Exercise data START

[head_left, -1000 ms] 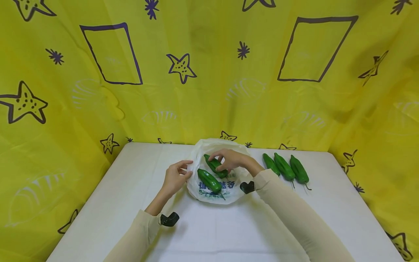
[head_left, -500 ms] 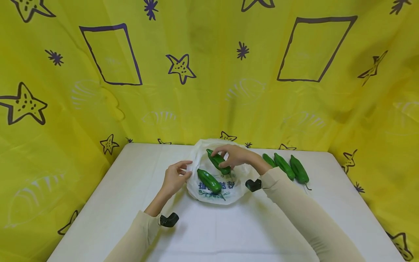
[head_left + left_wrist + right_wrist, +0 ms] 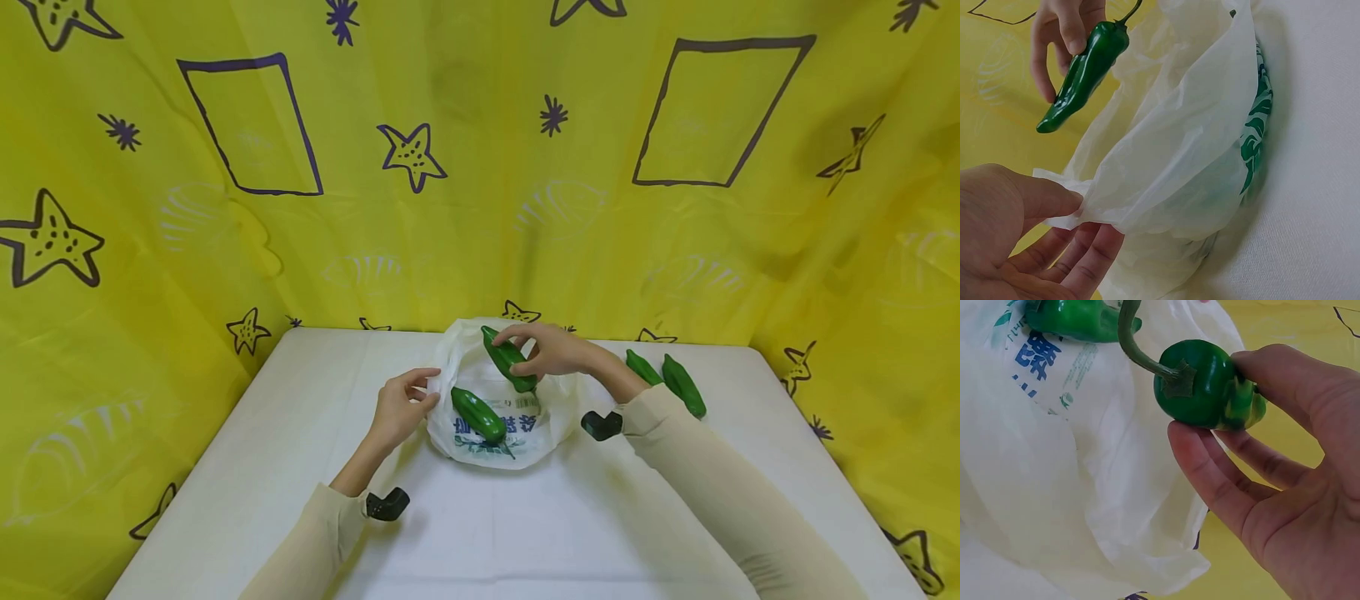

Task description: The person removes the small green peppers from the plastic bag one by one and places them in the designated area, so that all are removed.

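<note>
My right hand (image 3: 558,352) grips a glossy green chili pepper (image 3: 504,357) between thumb and fingers, up over the mouth of a thin white plastic bag (image 3: 561,417). In the right wrist view the held pepper (image 3: 1194,369) points its curved stem towards the bag. A second green pepper (image 3: 478,417) lies inside the bag on blue and green print. At the bag's left rim, my left hand (image 3: 396,412) pinches the plastic between thumb and fingers, which the left wrist view shows close up on the bag edge (image 3: 1060,184).
Two more green peppers, one nearer (image 3: 643,367) and one further right (image 3: 682,385), lie on the white table (image 3: 480,533) right of the bag, partly behind my right sleeve (image 3: 697,458). A yellow curtain (image 3: 480,233) with drawn starfish hangs behind the table.
My right hand has lifted the pepper from the bag and moved it up and right. My right forearm now hides one table pepper. The left hand has stayed at the bag's rim.
</note>
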`<state>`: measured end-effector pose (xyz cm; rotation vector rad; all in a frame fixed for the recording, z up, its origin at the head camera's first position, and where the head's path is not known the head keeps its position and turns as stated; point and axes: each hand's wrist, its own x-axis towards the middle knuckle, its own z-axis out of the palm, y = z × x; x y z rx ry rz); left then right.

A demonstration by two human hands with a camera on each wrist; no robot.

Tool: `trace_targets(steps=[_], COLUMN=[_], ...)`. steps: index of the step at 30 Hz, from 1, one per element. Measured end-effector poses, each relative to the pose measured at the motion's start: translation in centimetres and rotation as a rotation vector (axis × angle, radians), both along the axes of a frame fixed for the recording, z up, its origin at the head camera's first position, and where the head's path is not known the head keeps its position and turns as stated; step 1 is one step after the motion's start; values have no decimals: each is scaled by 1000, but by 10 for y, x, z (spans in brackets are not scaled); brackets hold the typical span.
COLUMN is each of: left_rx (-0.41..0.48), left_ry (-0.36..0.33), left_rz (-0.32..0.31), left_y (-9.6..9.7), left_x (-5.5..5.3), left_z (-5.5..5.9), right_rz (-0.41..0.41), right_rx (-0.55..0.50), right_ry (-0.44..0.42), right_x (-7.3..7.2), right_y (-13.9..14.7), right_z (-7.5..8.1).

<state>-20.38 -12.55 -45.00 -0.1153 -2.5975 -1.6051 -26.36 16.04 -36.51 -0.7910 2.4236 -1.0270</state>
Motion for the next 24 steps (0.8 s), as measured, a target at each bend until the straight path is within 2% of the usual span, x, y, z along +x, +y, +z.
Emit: trace_targets(steps=[7, 18, 24], left_rx=[-7, -19, -15], left_ry=[-8, -12, 4], left_rz=[1, 1, -6], left_y=[0, 0, 0], left_x=[0, 0, 0], left_z=[0, -1, -1], right_rz=[-11, -6, -37], right_rx=[-48, -59, -65], right_ry=[27, 167, 192], right_x=[6, 19, 30], right_y=[10, 30, 45], right_z=[3, 7, 7])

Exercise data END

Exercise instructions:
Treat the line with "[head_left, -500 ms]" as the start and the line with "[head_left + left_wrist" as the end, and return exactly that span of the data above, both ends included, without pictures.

Response:
[head_left, -500 ms] 
[head_left + left_wrist + right_wrist, +0 ms] 

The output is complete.